Computer Use Dataset - PSAI

A large-scale, multimodal dataset of human-computer interactions for training and evaluating AI agents.

🔗 Access Dataset: https://huggingface.co/datasets/anaisleila/computer-use-data-psai

📊 Dataset Overview

This dataset contains 3,167 completed tasks of human-computer interactions captured with video, screenshots, DOM snapshots, and detailed interaction events. Created by Paradigm Shift AI for advancing computer use AI agent research.

Key Statistics

Scale:

3,167 tasks with multimodal data
7.87 GB dataset parquet (includes embedded screenshots)
49.2 GB total (7.87 GB parquet + 16.9 GB videos + 24.4 GB DOM snapshots)
100% video coverage (all 3,167 tasks)

Task Distribution:

Browser Tasks: 2,220 (70.1%)
Computer Tasks: 947 (29.9%)
Difficulty: Easy (79.4%) | Medium (16.7%) | Hard (3.9%)
Platforms: Cross-platform (95.1%) | Windows (4.5%) | macOS (0.4%)

Data Coverage by Modality

Videos: 100% coverage (3,167/3,167 tasks) - 16.9 GB
All tasks have screen recordings in MP4 format.

Screenshots: 42.6% coverage (1,349/3,167 tasks)
14,740 images embedded directly in the parquet files (included in the 7.87 GB dataset size).

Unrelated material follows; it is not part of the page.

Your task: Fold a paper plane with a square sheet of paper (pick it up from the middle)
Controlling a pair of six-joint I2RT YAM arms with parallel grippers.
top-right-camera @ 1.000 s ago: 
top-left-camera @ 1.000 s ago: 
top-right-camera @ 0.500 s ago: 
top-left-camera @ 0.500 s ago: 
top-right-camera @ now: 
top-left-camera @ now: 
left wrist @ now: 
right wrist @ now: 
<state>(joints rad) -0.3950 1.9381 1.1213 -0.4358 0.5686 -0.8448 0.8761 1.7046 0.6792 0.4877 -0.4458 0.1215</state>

DOM Snapshots: 55.8% coverage (1,766/3,167 tasks) - 24.4 GB
HTML structure captures for web-based tasks.

Browser tasks: 77.5% have DOM snapshots
Computer tasks: 4.8% have DOM snapshots

Content Diversity

294 unique websites (browser tasks) - Amazon, Google, ArXiv, Apple, Booking, and more
173 unique applications (computer tasks) - MS Office Suite, File Explorer, Email clients, and more
31 subcategories spanning:
- Search & Research (928 | 29.3%)
- Shopping & E-commerce (490 | 15.5%)
- Social Media & Communication (210 | 6.6%)
- News & Media (149 | 4.7%)
- Document Editing (127 | 4.0%)
- Education & Learning (101 | 3.2%)
- Navigation & Maps (93 | 2.9%)
- Email Ops (71 | 2.2%)
- And 23 more categories...

🚀 Quick Start

Option 1: Load Dataset Only (7.87 GB)

Fast access to metadata and embedded screenshots:

from datasets import load_dataset

# Load the dataset
dataset = load_dataset("anaisleila/computer-use-data-psai")

# Access a task
task = dataset['train'][0]
print(f"Task: {task['task_name']}")
print(f"Category: {task['category']}")
print(f"Screenshots: {len(task['screenshots'])} images")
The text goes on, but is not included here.